10. In the “Fund Fees, Expenses and Services” section under “SUMMARY,” please confirm whether or not Class R shareholders of the Acquired Fund will pay Class A sales charges after the Reorganization and whether the investment minimum will be waived.
Response: The following disclosure will be added:
You will not be subject to any investment minimum or charged any sales charges, commissions, or transactions fees in the Reorganization. Any other investment or redemption will be subject to any applicable sales charge, commission and/or transaction fee. There is no investment minimum for subsequent investments in Multi-Asset Credit Fund. After the Reorganization is completed, any contingent deferred sales charge on the redemption of shares of Multi-Asset Credit Fund will be calculated from the date of original purchase of Multisector Income Fund shares.
11. Please confirm footnote 2 in the “SUMMARY” section.
Response: Footnote 2 will read as follows:
“Credit-related investments” are fixed income, variable rate, and floating-rate debt investments as well as derivatives that provide exposure to such investments.
12. In the Tax Consequences section under “SUMMARY,” please consider adding disclosure regarding the positioning and trading costs further discussed under “BOARD CONSIDERATIONS – REASONS FOR THE REORGANIZATION.”
Response: The following disclosure will be added to the above-referenced section:
Multisector Income Fund is expected to have sufficient capital loss carryforwards to offset any capital gains generated from the portfolio repositioning discussed above.
13. Please consider swapping the rows and columns of the Fund Fees and Expenses table.
Response: The Registrant believes the current format facilitates a shareholder’s ability to compare the fees and expenses of the Acquired Fund, Acquiring Fund and Acquiring Fund on a pro forma basis following the Reorganization. The Registrant also believes that this format is consistent with Item 3 of Form N-1A, which requires the inclusion of this information, but does not mandate a particular format. The Registrant therefore respectfully declines to make this change.
| 14. | Please consider rounding all numbers in the Fund Fees and Expenses table to two decimal points per Item 3 of Form N-1A. |
Response: The requested change will be made.
15. In the Annual Fund Operating Expenses table, please only show the Acquiring Fund’s expense reimbursement if the reimbursement is in effect for one year from the effective date of the Registration Statement.

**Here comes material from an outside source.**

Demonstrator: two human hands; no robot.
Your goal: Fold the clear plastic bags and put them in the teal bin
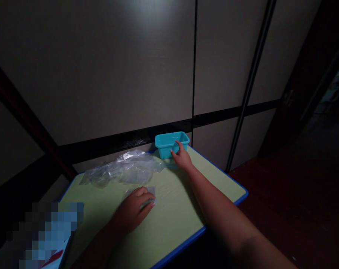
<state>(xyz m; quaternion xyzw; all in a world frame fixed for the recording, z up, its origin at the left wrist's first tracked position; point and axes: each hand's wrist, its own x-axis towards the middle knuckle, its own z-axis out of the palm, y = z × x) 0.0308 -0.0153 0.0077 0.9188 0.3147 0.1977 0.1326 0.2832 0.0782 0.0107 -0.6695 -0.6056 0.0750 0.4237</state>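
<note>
Near the middle of the table, my left hand [137, 209] is closed with curled fingers on a small clear plastic bag [151, 191]. Part of that bag shows beyond the fingers; whatever lies under the palm is hidden. At the back, my right hand [183, 157] reaches to a turquoise plastic basket [165, 152]. Its thumb and index finger are spread apart at the basket's front side and rim. Whether they touch it I cannot tell. A heap of crumpled clear plastic bags [121, 170] lies left of the basket.
The pale green table [180, 209] has a blue edge and stands close to wardrobe panels [130, 82]. A pixelated blue-and-white patch [50, 239] covers the lower left. Dark reddish floor [284, 209] lies to the right.
</note>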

Response: The Acquiring Fund’s current expense reimbursement has been extended through February 28, 2021 and the second footnote to the Annual Fund Operating Expenses table has been updated accordingly.
16. Please confirm that the date in footnote 1 to the Annual Fund Operating Expenses table is accurate following the launch of Class R6 shares.

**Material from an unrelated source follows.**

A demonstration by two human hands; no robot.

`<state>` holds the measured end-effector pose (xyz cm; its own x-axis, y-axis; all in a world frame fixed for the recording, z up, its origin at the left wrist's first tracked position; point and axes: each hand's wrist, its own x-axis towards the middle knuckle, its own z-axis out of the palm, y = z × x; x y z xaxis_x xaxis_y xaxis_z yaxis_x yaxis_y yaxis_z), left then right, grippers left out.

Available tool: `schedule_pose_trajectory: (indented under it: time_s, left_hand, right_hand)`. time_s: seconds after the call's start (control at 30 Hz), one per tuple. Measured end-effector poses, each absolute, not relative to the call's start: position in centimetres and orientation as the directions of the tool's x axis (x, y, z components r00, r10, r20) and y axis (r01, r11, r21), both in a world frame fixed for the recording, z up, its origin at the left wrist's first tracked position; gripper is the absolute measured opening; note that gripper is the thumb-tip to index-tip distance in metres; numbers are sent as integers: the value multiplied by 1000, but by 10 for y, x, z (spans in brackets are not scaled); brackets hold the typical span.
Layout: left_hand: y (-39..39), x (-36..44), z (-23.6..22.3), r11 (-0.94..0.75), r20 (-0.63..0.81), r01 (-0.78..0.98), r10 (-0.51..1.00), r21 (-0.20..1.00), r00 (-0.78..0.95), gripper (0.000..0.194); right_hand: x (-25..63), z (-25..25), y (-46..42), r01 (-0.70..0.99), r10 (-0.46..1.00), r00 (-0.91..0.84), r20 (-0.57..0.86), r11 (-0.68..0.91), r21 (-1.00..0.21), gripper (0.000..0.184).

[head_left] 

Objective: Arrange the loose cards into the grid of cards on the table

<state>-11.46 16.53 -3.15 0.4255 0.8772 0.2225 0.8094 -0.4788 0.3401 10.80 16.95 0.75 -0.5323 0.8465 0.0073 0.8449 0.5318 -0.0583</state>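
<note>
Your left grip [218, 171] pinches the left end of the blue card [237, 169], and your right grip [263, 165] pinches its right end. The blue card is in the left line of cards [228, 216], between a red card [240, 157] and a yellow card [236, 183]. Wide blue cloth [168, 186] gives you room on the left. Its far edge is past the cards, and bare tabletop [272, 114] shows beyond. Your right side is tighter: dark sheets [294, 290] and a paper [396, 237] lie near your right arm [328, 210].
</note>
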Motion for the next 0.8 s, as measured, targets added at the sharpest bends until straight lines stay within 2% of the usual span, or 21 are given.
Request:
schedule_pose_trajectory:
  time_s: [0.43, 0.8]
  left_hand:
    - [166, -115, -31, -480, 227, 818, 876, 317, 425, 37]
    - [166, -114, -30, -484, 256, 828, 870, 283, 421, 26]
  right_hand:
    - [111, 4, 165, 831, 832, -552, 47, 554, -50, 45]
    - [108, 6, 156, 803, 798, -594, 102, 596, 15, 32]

Response: The Registrant will confirm and revise as necessary this date following the launch of Class R6 shares of Multi-Asset Credit Fund.
| 17. | Please confirm whether the Board vote approving the Reorganization was unanimous. If the vote was not unanimous, please explain supplementally. |
Response: The Registrant confirms that the Reorganization was approved unanimously by all Trustees in attendance at the meeting.

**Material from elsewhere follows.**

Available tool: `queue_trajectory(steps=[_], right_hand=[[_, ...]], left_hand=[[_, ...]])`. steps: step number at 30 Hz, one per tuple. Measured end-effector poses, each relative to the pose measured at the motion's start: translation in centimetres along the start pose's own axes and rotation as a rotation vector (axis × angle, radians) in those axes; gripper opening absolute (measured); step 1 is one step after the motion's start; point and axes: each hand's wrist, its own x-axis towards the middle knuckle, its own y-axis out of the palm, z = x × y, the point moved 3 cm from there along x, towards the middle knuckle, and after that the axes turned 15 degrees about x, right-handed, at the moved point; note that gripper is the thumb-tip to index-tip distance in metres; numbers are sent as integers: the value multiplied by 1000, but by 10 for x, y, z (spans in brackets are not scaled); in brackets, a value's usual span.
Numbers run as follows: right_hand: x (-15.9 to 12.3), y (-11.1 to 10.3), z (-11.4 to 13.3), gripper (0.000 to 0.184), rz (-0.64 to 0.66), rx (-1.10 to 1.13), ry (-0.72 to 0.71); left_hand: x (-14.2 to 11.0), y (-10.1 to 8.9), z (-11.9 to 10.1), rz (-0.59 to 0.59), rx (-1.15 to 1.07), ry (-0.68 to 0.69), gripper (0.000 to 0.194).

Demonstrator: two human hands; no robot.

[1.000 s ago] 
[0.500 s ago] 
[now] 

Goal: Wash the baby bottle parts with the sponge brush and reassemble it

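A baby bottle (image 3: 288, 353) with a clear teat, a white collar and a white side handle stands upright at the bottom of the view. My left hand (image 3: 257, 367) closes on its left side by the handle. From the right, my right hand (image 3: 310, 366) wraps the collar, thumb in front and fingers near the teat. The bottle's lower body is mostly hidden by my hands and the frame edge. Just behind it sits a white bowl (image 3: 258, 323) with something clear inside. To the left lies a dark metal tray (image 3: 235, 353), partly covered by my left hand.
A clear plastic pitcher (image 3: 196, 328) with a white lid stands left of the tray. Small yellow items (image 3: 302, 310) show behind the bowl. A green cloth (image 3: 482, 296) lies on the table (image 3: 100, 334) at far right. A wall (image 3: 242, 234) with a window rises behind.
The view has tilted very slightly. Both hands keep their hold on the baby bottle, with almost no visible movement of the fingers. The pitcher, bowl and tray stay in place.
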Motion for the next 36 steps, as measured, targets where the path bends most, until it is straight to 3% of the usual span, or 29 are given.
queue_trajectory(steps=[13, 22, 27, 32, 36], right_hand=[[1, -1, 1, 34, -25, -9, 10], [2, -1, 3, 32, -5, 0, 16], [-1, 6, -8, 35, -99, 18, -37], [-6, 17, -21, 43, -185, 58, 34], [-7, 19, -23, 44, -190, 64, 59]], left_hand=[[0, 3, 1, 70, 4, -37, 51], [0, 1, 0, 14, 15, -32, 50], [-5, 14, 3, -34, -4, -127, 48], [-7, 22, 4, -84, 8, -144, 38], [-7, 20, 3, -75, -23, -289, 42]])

| 18. | In the “BOARD CONSIDERATIONS – REASONS FOR THE REORGANIZATION” section, please consider replacing “will be” in the following sentence: |
Multi-Asset Credit Fund, unlike Multisector Income Fund, is subject to an expense reimbursement agreement such that if its assets, including the assets attributable to the Multisector Income Fund, were to decline during the term of the expense reimbursement agreement, former Multisector Income Fund shareholders will be protected from the risk of additional increases in expenses that can be caused by spreading fixed expenses over a smaller asset base.
Response: The phrase “will be” will be replaced with “are expected to be” in the above disclosure.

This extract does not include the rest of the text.